The figure from below shows a small sphere which is let to slide over a semicircular surface from rest on $A$ and exits the ramp on $B$ with a velocity $\vec{v}$. Find the maximum height from the floor when the sphere exits the surface. You may use $g=10\frac{m}{s^2}$.

The alternatives are as follows:

$\begin{array}{ll}

1.&1.15\\

2.&2.35\\

3.&3.55\\

4.&4.75\\

\end{array}$

In order to solve this problem I made a sketch which is seen in the figure from below:

I assigned the values of $\phi$ and $R$ for radius.

Therefore to find the tangential speed which will be the one that the sphere will attain on exit will be as follows:

$E_ua=E_kb+E_ub$

$mgR=\frac{1}{2}mv^2+mg\left(R-R\cos\phi\right)$

From this expression masses do cancel on both sides and by multiplying by $2$ will give:

$2gR=v^2+2Rg-2Rg\cos\phi$

then:

$2Rg\cos\phi=v^2$

therefore:

$v=\sqrt{2Rg\cos\phi}$

Using this velocity the height can be calculated using the equations for vertical motion:

$v_{f}^2=v_{oy}^2-2g\Delta y$

Therefore:

$v_y=v_o\sin\phi=\sqrt{2Rg\cos\phi} \sin\phi$

$0=\left(\sqrt{2Rg\cos\phi} \sin\phi\right)^2 -2g\Delta y$

$\Delta y=\frac{\left(\sqrt{2Rg\cos\phi} \sin\phi\right)^2}{2g}$

$\Delta y=\frac{2Rg\cos\phi \sin^2\phi}{2g}=R\cos\phi \sin^2\phi$

Then to obtain the distance from the floor. I'm assuming the intended meaning is that the floor is the base where the disk is at its minimum, hence the height they're asking is given by:

$h=R-R\cos\phi+R\cos\phi \sin^2\phi$

$h=R\left(1-\cos\phi+\cos\phi \sin^2\phi\right)$

Then pluggin the values which were given it ends as follows:

$h=3\left(1-\cos53^{\circ}+\cos53^{\circ}\sin^{2}53^{\circ} \right )$

$h=3\left(1-\cos53^{\circ}+\cos53^{\circ}\sin53^{\circ} \right )$

$h=3\left(1-\frac{3}{5}+\frac{3}{5}\times\frac{4^2}{5^2} \right )$

$h=2.352\,m$

Which corresponds to the second answer.

**However what would happen if I follow this logic?**

In the exit the sphere the tangential speed will be given as

$\frac{mv^2}{R}=mg\cos\phi$

Therefore:

$v^2=Rg\cos\phi$

$v=\sqrt{Rg\cos\phi}$

But why do I obtain a different value of the tangential velocity in the exit of the sphere compared to what I found using conservation of energy? Can somebody explain me the reason of this discrepancy?

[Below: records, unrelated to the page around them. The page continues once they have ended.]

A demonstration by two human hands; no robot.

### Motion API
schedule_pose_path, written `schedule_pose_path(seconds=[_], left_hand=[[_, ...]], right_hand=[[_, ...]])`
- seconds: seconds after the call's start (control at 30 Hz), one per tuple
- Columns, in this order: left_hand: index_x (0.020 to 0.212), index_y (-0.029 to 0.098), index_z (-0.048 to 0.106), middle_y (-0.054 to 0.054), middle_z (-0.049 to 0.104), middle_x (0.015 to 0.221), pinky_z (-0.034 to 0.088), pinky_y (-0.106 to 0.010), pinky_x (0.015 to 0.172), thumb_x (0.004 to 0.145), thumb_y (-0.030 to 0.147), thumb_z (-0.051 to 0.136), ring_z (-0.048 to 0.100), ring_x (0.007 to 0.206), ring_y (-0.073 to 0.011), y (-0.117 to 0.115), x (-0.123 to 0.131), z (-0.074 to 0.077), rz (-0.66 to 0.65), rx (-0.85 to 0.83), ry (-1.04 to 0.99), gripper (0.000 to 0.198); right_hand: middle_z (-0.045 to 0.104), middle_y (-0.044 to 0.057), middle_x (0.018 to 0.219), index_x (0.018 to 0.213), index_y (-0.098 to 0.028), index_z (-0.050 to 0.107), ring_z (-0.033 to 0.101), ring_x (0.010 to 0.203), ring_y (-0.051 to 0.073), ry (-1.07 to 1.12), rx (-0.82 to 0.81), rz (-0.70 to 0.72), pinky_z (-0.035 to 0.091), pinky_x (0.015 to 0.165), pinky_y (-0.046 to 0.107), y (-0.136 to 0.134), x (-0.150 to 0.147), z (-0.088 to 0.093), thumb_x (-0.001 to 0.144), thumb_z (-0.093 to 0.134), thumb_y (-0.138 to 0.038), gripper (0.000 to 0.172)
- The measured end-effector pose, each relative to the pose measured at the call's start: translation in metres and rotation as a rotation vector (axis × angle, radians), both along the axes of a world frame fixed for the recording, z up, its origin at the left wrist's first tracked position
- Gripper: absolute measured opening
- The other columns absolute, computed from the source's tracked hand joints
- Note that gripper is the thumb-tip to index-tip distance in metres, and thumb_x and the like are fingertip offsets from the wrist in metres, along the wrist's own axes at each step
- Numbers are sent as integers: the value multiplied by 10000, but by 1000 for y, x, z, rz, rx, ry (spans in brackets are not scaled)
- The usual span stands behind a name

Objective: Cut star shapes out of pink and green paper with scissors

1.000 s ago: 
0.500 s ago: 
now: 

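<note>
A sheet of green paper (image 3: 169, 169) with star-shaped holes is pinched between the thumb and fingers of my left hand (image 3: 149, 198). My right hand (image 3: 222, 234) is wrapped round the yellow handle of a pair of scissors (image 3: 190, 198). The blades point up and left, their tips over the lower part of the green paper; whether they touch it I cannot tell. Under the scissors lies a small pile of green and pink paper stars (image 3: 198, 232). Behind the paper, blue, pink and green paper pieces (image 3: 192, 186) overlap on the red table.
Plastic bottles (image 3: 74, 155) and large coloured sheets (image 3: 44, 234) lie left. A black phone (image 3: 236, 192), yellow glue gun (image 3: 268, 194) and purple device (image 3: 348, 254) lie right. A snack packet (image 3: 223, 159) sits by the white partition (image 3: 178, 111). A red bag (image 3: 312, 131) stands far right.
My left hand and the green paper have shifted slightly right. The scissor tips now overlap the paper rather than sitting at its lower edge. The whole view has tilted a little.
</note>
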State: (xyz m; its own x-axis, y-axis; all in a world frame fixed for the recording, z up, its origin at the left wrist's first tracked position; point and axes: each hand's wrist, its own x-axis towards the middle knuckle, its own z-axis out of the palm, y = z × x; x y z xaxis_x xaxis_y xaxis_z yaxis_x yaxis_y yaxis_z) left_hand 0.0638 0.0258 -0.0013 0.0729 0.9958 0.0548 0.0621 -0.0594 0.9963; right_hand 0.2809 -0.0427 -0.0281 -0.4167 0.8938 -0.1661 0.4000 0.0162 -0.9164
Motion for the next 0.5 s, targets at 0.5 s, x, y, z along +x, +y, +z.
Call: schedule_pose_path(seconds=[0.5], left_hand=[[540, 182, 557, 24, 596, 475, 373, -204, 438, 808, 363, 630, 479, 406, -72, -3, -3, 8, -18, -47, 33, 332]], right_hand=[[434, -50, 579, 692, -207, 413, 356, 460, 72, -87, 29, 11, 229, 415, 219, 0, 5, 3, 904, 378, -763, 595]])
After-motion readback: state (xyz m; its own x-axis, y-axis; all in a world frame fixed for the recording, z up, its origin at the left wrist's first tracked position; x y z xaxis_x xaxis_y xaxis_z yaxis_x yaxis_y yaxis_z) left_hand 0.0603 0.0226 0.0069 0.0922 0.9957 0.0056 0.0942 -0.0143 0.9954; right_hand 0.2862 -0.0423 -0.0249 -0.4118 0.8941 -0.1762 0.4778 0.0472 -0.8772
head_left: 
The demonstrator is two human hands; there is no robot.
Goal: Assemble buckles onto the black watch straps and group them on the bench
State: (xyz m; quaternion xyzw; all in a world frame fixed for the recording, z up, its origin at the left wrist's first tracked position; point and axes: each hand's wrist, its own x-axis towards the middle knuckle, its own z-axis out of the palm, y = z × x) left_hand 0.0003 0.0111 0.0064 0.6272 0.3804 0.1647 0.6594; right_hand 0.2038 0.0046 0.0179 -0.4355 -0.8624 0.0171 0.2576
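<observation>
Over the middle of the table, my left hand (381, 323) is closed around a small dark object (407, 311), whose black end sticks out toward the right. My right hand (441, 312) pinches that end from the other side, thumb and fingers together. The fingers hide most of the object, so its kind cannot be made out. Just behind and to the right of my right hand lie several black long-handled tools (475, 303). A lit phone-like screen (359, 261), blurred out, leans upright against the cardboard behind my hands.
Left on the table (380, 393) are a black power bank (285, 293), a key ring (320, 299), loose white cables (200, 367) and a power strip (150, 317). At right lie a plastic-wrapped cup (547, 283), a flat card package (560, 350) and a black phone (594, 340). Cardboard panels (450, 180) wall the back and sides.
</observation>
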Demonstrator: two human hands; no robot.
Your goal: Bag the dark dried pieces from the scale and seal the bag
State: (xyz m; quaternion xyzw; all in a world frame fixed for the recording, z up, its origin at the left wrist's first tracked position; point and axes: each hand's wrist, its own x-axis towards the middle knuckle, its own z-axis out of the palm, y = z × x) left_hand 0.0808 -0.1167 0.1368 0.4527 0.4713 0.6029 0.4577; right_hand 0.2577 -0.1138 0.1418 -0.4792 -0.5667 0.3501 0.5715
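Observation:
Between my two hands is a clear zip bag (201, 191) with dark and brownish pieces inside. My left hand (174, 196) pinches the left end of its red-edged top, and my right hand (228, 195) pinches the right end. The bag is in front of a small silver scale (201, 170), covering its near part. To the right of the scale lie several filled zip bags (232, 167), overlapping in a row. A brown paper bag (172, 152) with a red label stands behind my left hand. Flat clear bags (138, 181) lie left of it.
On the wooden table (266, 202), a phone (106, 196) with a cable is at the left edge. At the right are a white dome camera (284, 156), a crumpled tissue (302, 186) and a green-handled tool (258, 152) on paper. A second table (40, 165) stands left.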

The rest of the calculation would be the same for obtaining the height as follows:

$v_y=v_o\sin\phi=\sqrt{Rg\cos\phi} \sin\phi$

$0=\left(\sqrt{Rg\cos\phi} \sin\phi\right)^2 -2g\Delta y$

$\Delta y=\frac{\left(\sqrt{Rg\cos\phi} \sin\phi\right)^2}{2g}$

$\Delta y=\frac{Rg\cos\phi \sin^2\phi}{2g}=\frac{R\cos\phi \sin^2\phi}{2}$

Then for obtaining the required height will be:

$h=R-R\cos\phi+\frac{R\cos\phi \sin^2\phi}{2}$

$h=R\left( \frac{2-2\cos\phi+\cos\phi \sin^2\phi}{2}\right )$

Then pluggin the values given will be as follows:

$h=3\left( \frac{2-2\cos53^{\circ}+\cos53^{\circ} \sin^{2}53^{\circ}}{2}\right )$

$h=3\left( \frac{2-\frac{2\times 3}{5}+\frac{3}{5}\times \frac{4^2}{5^2}}{2}\right )$

$h=3\left( \frac{2-\frac{2\times 3}{5}+\frac{3}{5}\times \frac{4^2}{5^2}}{2}\right )$

$h=3.552\,m$

Which is also in the alternatives.

But according to my book

**the answer is the first one**which I obtained and

**not this**. Can someone explain to me

**why is this happening**and why should I choose one over the other?. Did I overlooked something?.